The crisis that has sparked Peru’s worst political violence in more than two decades began when Castillo, Peru’s first leader from a rural Andean background, tried to short-circuit the third impeachment proceeding of his young administration by ordering Congress dissolved. Lawmakers impeached him instead, and the national police arrested him before he could find sanctuary.
Boluarte said Tuesday that Castillo had only himself to blame for trying to avoid the numerous corruption investigations he was facing, and suggested that he was trying “to make himself into a victim of a coup when he was the perpetrator of his own coup.”
Questions about Boluarte’s sudden rise to power should not impede criticism over police abuses, human rights organizations say.
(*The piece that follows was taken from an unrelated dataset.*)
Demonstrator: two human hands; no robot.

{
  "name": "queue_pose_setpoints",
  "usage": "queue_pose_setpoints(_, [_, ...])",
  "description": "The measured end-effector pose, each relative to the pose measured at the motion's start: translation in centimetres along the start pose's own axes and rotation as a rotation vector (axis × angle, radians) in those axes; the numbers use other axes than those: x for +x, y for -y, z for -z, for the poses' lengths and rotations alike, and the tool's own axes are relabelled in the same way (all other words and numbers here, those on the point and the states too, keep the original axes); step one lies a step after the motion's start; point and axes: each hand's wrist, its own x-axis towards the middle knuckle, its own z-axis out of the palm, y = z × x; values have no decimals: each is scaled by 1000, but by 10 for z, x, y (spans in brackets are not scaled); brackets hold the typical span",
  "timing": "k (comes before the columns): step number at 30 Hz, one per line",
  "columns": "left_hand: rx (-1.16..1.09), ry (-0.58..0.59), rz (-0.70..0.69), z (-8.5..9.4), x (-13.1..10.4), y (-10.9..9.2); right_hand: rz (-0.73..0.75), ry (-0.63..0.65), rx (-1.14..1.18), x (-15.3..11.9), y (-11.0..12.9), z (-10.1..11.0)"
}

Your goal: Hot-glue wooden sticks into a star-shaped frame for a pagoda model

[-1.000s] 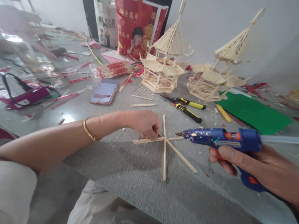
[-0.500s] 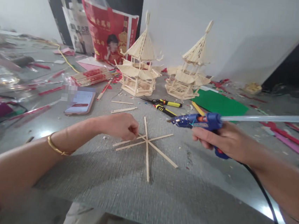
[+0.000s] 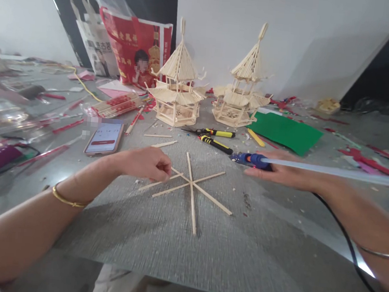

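Note:
Thin wooden sticks cross at one centre as a star (image 3: 192,208) lying flat on the grey table. At its left side my left hand (image 3: 148,163) is closed in a pinch on a loose wooden stick (image 3: 147,187), whose lower end points left. To the right of the star, my right hand (image 3: 278,170) is wrapped round a blue glue gun (image 3: 253,160), held low over the table with its nozzle toward the left. A long clear glue stick (image 3: 329,170) juts from the gun's back. The gun's handle is mostly hidden.
Two wooden pagoda models (image 3: 177,103) (image 3: 238,105) stand at the back. Before them lie black-and-yellow pliers (image 3: 217,143) and a green sheet (image 3: 285,132). A phone (image 3: 104,137), a red bag (image 3: 135,50) and plastic-wrapped scraps are on the left. A black cord (image 3: 347,236) trails right.
The glue gun has been lowered and turned, with my right hand now lower on the table side. My left hand and its stick have shifted slightly left, away from the star's centre.

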Motion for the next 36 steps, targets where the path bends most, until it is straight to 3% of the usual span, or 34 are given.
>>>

“There must be international pressure for this government to cease all types of repressive attitudes and that has nothing to do with emitting an opinion about the government’s legitimacy,” said Manuel Tufró, who leads the justice and security division at the Center for Legal and Social Studies, an Argentine human rights organization.
Boluarte’s government has made clear it won’t take any criticism lightly. After law enforcement raided a university in Lima where some of the protesters were taking shelter on Saturday, Colombian President Gustavo Petro tweeted that the Organization of American States must “examine Peru’s case.”
Prime Minister Alberto Otarola fired back, telling Petro to “worry about your own affairs.” Peru’s Foreign Ministry issued formal notes of protest against Petro and Bolivian President Luis Arce, who expressed support for the protests.
The European Union made one of the strongest statements, saying Monday that it “deplores the very large number of casualties since the start of the protests” and reiterates “its condemnation of the widespread acts of violence as well as the disproportionate use of force by security forces.”
The U.S. ambassador in Lima, Lisa Kenna, also surprised many observers earlier this month when she said it is “fundamental for law enforcement to respect human rights, the right to protest and protect the citizenry.”
Some analysts said the tepid regional response points to how Peru has lost prominence due to its political crises, with six presidents over the past six years.
“Peru as a country has lost presence,” said Oscar Vidarte, an international relations professor at the Catholic University of Peru. “It’s a chaotic country, a country that has become ungovernable, questioned in terms of democracy and respect for human life.”
“Countries in the region have clearly turned their backs,” Vidarte said.
Associated Press writer Almudena Calatrava in Buenos Aires, Argentina, contributed to this report.